К тяжёлым осложнениям терапии СИОЗС относится серотониновый синдром.
Серотониновый синдром во время лечения СИОЗС как правило, возникает при одновременном назначении с другими серотонинергическими средствами, чаще всего при одновременном или последовательном применении с ингибиторами МАО. Развитие серотонинового синдрома может также спровоцировать одновременное назначение СИОЗС c буспироном, карбамазепином, L-триптофаном, декстрометорфаном, трамадолом, применяемыми при мигрени дигидроэрготамином и суматриптаном, антипаркинсоническим препаратом леводопа. Появляются отдельные сообщения о возникновении серотонинового синдрома при монотерапии СИОЗС в начале курса терапии, при резком повышении их дозировки или интоксикации.
Клиника и диагностика
Наиболее частыми симптомами серотонинового синдрома являются атаксия, миоклонии, гиперрефлексия, гипергидроз, тремор, ригидность мышц, возбуждение, спутанность сознания. Изменения поведения относятся к наиболее ранним его симптомам и часто неправильно интерпретируются как ухудшение течения или обострение основного психического заболевания. Это может привести к опасному повышению дозировки ответственного за развитие синдрома лекарства.
Клиническая картина серотонинового синдрома может включать в себя и другие симптомы: гипертермию (более 40,5°C), которая представляет опасность для жизни некоторых больных, эпилептиформные припадки, дыхательную недостаточность, диссеминирующую внутрисосудистую коагулопатию, рабдомиолиз, печеночную, почечную и мультиорганную недостаточности.
В литературе описано, по меньшей мере, 12 случаев смерти от серотонинового синдрома .

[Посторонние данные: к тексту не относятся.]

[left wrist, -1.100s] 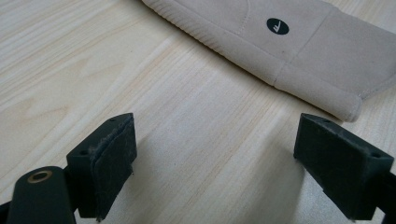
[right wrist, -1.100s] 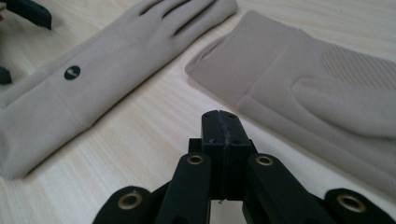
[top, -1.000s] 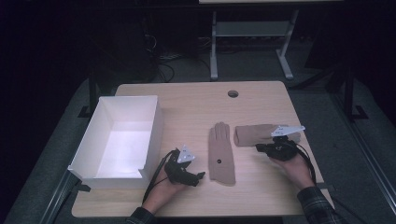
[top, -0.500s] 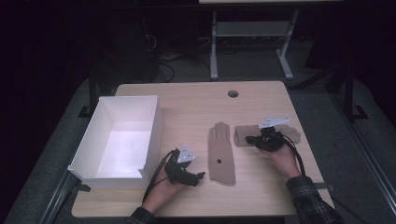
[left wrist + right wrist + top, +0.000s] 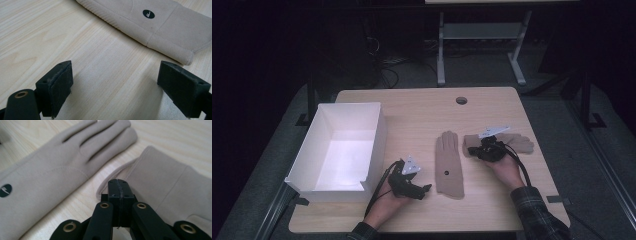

Синдром обычно развивается вскоре после повышения дозы препарата или добавления к нему другого медикаментозного средства с серотонинергическим действием. В половине опубликованных случаев симптомы возникали в течение первых двух часов, в 25 % — позже, чем через сутки после изменения режима дозирования.
В отдельных сообщениях описано возникновение синдрома после отмены СИОЗС и назначения ингибиторов МАО, причем последние назначались через несколько недель после отмены СИОЗС. Наиболее часто так бывает после назначения флуоксетина, так как он сам имеет период полувыведения 1 — 3 дня, а его активный метаболит норфлуоксетин — 1 — 3 недели. Норфлуоксетин можно обнаружить в крови даже через 6 недель после отмены флуоксетина. На основании этих данных рекомендуется делать перерыв между отменой СИОЗС и назначением ингибиторов МАО либо других серотонинергических веществ: для флуоксетина — 5 недель (у пожилых пациентов — 8 недель), для сертралина, пароксетина и флувоксамина — 2 недели.
Дифференциальный диагноз
Прежде всего необходимо дифференцировать серотониновый синдром и такие состояния как, энцефалит, злокачественный нейролептический синдром (ЗНС), злокачественную гипертермию, кататонию, а также различные интоксикации. Из-за сходства клинической картины серотонинового синдрома и ЗНС, дифференцировать эти состояния иногда трудно.
Для дифференциации ЗНС и серотонинового синдрома можно использовать следующие критерии:
а) серотониновый синдром дебютирует, как правило, с выраженного психомоторного возбуждения в форме делирия, который сочетается с артериальной гипертензией, миоклониями, гиперрефлексией и эпилептиформными припадками. У больных с ЗНС наблюдаются акинетический ступор, гипорефлексия и колебания артериального давления
б) при серотониновом синдроме симптоматика развивается быстрее (чаще в течение нескольких часов после назначения препарата или повышения его дозы) ;
в) гипертермия, повышение уровня креатинкиназы и лейкоцитоз при ЗНС более выражены, чем при серотониновым синдромом;
г) при ЗНС не бывает мидриаза.
Исходя из общности клинической картины обоих состояний, можно предположить, что патофизиологические механизмы их развития схожи.
Лечение.
Чаще всего серотониновый синдром протекает без тяжелых последствий. Основное мероприятие — отмена всех серотонинергических препаратов, что у большинства пациентов приводит к быстрому уменьшению симптомов в течение 6 – 12 часов, и к их полному исчезновению в течение суток. Лечение в легких случаях включает госпитализацию, для уменьшения миоклоний назначают бензодиазепины (диазепам, лоразепам), для понижения температуры тела применяют парацетамол и внешнее охлаждение.
Подъем температуры тела до 40,5°C и более свидетельствует об угрозе для жизни пациента. Таким пациентам необходимы интенсивное внешнее охлаждение, эндотрахеальная интубация, перевод на ИВЛ и введение миорелаксантов.